[What you should do]
Leave out every picture, then transcribe the rest of the listing exactly.
——
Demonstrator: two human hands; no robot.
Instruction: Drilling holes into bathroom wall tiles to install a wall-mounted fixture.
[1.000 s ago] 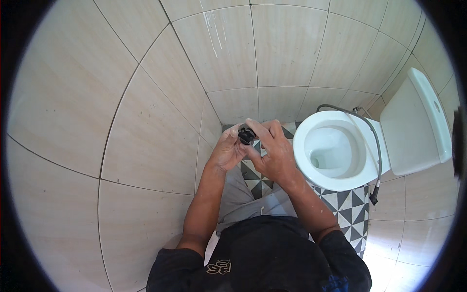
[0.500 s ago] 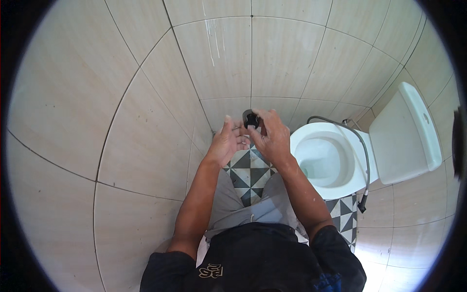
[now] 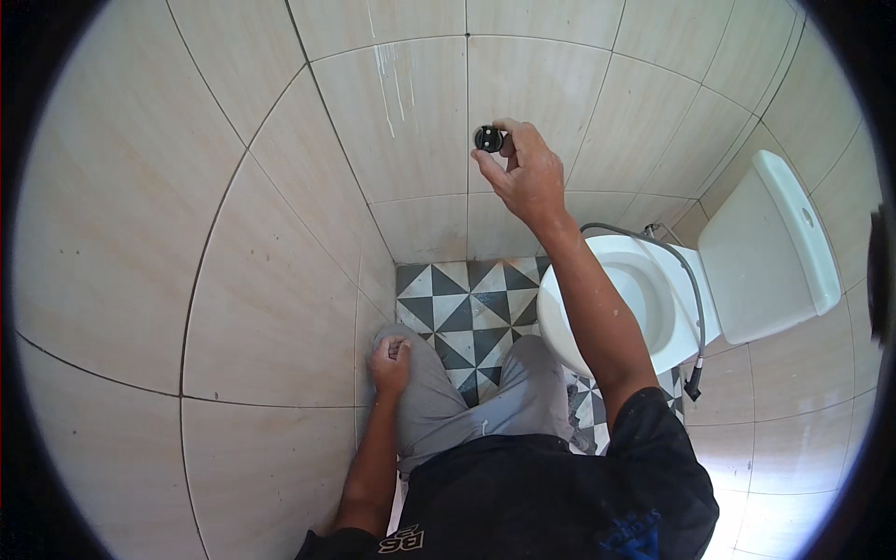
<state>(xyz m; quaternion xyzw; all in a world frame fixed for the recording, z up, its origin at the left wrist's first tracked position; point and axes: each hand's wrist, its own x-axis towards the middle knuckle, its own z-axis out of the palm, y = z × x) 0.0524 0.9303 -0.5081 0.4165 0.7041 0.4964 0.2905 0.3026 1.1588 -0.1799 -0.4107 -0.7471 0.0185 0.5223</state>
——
[Task output]
Demonstrator: two human hands; no robot.
Instruction: Drilling holes into bathroom wall tiles to install a wall-mounted fixture.
[1.000 s ago] 
[0.500 s ago] 
[now] 
<state>(xyz m; quaternion xyzw; all in a world frame fixed for the recording, z up, its origin at the left wrist's first tracked position; point and axes: each hand's wrist, its own x-axis towards the middle knuckle, its own z-axis out of the palm, y = z × x) 0.0524 0.9303 -0.5081 0.4165 0.7041 0.4964 0.2905 0.3026 1.1588 -0.1799 -0.4107 -0.7471 0.0185 0.5223</state>

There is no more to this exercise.